Task objective: Start with the line containing "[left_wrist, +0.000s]" and write out each line through the end of the listing, exactly as given.

Information:
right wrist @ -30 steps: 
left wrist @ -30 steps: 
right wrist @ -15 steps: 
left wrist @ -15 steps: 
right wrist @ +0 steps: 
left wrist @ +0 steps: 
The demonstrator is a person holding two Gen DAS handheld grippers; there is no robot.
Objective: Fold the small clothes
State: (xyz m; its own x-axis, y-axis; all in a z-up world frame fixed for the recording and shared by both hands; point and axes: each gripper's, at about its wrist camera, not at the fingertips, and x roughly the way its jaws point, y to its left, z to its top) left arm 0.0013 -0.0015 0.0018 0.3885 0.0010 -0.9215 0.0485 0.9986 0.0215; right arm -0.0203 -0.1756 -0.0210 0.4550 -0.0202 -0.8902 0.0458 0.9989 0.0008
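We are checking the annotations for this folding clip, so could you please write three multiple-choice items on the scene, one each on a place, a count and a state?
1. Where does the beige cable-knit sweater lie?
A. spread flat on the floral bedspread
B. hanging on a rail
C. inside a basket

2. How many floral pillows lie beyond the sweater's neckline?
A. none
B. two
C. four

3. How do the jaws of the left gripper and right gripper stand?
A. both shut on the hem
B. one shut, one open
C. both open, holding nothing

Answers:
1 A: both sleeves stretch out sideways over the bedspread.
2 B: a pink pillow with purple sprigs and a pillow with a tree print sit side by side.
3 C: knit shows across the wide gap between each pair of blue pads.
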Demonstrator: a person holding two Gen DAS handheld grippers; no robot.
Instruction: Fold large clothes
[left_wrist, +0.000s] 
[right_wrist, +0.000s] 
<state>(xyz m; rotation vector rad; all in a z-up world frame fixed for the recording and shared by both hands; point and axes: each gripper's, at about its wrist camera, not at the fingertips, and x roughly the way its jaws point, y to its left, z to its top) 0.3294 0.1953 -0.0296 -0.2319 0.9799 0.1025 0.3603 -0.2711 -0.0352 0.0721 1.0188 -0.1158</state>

Completed task:
[left_wrist, +0.000s] 
[right_wrist, +0.000s] 
<state>(xyz m; rotation vector rad; all in a z-up world frame fixed for the recording and shared by both hands; point and axes: each gripper's, at about its wrist camera, not at the fingertips, and x roughly the way its jaws point, y to its left, z to its top) 0.3294 0.1953 -0.0296 -0.2319 0.9799 0.1025 0.3603 -0.2711 -0.0352 0.0721 1.0188 -0.1158</state>

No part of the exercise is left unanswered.